Effect Of Pressure On The Corrosion Of Materials In High Temperature Water

One of the major challenges for the Canadian Gen IV Super-Critical Water-cooled Reactor (SCWR) concept is the selection of fuel cladding materials. The Canadian SCWR concept will operate at a core outlet temperature of 625 oC and 25 MPa of pressure with peak cladding temperature reaching as high as 800 oC. Corrosion resistance is an important factor for material selection. Austenitic stainless steels that contain Cr contents greater than 18 wt.% are generally considered to provide adequate corrosion resistance. In this work, the pressure dependence of the corrosion of austenitic stainless steel 310 containing 24 wt% Cr is assessed at 625 C for exposures of 1000 hours to evaluate the suitability of superheated steam as a surrogate for supercritical water at 25 MPa.
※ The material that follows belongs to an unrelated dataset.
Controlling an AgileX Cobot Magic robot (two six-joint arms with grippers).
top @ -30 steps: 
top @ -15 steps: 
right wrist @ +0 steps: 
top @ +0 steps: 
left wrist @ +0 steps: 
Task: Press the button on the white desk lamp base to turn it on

Transmission Electron Microscopy (TEM) revealed that 310 exposed to different pressure conditions at 625 oC. (i.e., 0.1, 8 and 29 MPa) had generally the same type of the oxide structure, i.e., a Cr-rich oxide with the spinel structure on outer surface adjacent to the water phase. The material exposed at 8 and 29 MPa had a double layer oxide structure, with the outer oxide layer having a much larger grain size, while the samples exposed at 0.1 MPa showed only a single spinel-phase oxide layer. Cr-depleted recrystallized austenite grains were found underneath the spinel phase oxide. The adjacent large-grained austenite substrate had M23C6 carbides in the grain interior. The implications of these results are discussed.